**Task to carry out:** A single total is needed, the number of lines of this listing that contain the string "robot".

**Exercise data:**
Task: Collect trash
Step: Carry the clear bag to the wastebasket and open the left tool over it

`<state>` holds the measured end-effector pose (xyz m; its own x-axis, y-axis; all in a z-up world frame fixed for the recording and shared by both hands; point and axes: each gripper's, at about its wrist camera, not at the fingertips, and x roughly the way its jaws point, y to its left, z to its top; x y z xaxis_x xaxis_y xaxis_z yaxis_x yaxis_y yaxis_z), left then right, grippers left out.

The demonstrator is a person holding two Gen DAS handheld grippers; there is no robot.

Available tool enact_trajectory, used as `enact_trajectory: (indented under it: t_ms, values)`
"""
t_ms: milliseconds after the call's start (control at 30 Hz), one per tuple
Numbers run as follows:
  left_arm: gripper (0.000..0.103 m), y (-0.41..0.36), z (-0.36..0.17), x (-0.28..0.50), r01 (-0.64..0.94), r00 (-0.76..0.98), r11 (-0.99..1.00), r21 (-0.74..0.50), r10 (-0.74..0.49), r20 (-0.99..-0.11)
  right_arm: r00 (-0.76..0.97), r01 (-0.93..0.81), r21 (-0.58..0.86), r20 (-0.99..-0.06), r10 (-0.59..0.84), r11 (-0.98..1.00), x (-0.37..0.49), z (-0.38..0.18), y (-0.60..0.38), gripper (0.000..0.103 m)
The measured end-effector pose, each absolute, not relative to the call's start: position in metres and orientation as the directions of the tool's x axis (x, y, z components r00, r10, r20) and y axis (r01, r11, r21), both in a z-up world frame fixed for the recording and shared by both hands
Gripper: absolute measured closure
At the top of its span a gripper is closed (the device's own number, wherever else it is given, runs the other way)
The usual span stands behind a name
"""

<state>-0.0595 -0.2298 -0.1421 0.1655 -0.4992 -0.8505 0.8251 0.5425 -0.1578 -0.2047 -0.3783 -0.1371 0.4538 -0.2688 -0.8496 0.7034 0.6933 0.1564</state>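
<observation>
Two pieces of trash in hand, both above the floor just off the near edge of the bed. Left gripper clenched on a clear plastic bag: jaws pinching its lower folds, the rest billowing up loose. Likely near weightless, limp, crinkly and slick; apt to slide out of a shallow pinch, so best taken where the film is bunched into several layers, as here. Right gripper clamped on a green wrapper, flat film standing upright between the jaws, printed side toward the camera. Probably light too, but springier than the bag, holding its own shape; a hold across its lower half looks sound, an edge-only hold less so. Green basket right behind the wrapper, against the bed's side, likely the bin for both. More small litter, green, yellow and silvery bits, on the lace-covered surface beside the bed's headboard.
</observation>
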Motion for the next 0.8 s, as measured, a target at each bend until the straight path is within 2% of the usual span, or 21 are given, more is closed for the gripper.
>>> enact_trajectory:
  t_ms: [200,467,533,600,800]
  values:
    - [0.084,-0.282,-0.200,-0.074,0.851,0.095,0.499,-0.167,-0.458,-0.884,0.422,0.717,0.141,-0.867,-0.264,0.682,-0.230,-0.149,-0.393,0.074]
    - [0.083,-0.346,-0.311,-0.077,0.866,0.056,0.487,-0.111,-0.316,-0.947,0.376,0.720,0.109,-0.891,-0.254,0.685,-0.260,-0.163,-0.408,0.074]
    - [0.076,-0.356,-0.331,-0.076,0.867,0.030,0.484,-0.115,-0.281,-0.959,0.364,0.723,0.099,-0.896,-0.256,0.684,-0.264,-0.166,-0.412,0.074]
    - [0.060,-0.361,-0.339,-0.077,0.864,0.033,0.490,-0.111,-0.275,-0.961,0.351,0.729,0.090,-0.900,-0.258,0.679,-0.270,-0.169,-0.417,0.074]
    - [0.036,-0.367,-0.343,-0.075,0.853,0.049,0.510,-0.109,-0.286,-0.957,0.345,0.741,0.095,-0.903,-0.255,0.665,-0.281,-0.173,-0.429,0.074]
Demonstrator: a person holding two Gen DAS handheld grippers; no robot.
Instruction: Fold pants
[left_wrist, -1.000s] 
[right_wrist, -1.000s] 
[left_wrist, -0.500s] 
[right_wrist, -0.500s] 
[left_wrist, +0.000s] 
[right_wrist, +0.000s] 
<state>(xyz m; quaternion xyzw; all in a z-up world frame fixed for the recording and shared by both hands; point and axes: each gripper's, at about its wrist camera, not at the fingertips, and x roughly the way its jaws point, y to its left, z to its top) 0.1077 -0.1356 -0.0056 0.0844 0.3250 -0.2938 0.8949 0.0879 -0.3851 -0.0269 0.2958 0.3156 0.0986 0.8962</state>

**Task response:** 2